• **EXERCISE REQUIREMENTS**: Your answer must be the lines from the one holding "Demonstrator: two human" through the final line of the entries below, copied exactly, with no pictures.

• **THE INPUT**:
···

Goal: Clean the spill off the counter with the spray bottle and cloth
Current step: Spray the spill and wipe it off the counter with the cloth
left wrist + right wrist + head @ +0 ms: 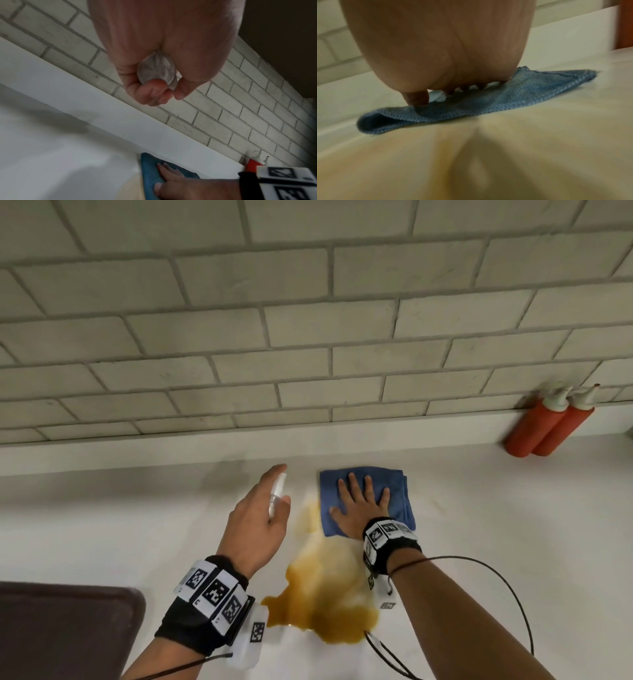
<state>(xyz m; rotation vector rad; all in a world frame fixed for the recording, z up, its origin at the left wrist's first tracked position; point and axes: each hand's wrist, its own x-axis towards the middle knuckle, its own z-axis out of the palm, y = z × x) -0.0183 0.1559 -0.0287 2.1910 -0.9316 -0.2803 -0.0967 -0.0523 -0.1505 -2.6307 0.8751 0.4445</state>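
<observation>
A yellow-brown spill (329,594) spreads over the white counter (102,525) between my arms. My left hand (260,515) grips a small clear spray bottle (276,496) above the counter, left of the spill's far end; the bottle's round base (157,70) shows between curled fingers (154,89). My right hand (359,505) lies flat, fingers spread, pressing a folded blue cloth (400,494) onto the counter at the spill's far edge. The cloth (488,100) sits under the palm (436,47), with smeared yellow liquid (471,155) in front of it.
A grey tiled wall (308,337) rises behind the counter. Two red squeeze bottles (548,426) with white caps stand against it at the far right. A dark brown board or tray (65,625) lies at the near left. Thin black cables (507,594) trail from my wristbands.
</observation>
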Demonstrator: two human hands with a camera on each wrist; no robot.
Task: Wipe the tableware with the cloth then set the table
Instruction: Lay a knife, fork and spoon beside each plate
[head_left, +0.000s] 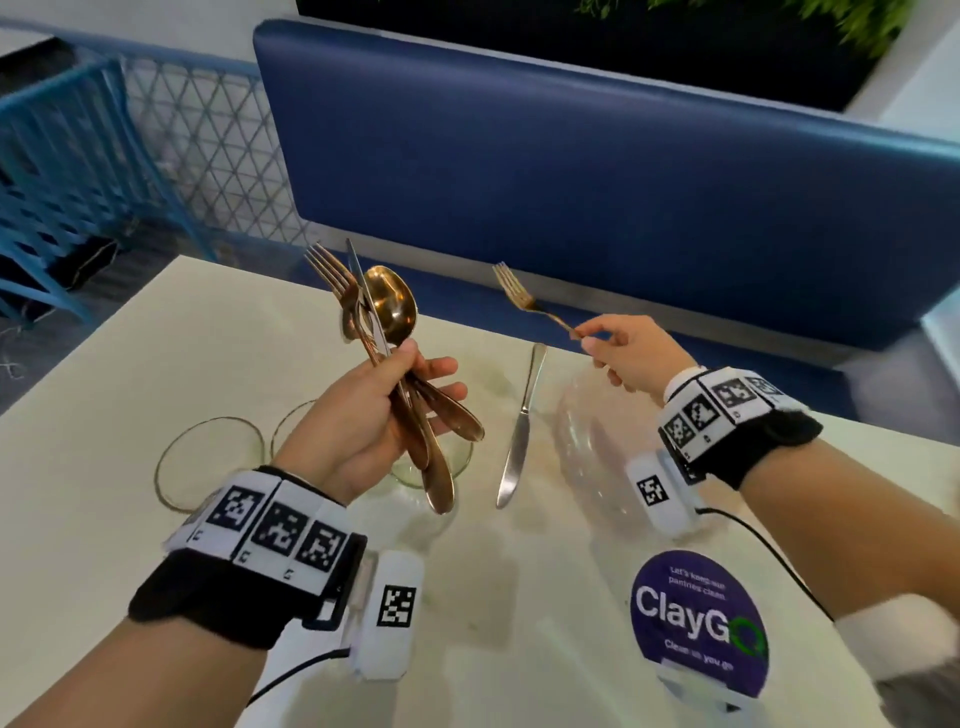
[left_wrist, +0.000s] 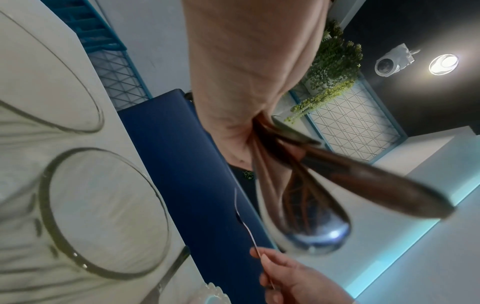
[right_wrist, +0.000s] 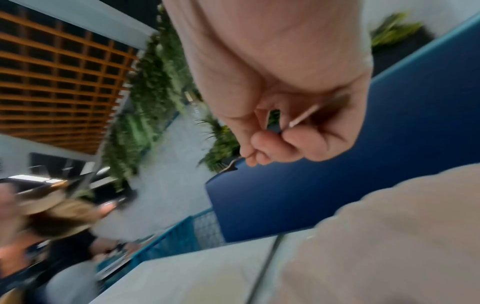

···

• **FINISHED EXERCISE**:
Demonstrator: two human hands with a camera on each wrist; no robot.
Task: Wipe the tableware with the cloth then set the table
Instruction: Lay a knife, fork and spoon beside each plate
[head_left, +0.000s] 
[left_wrist, +0.000s] 
[right_wrist, +0.000s] 

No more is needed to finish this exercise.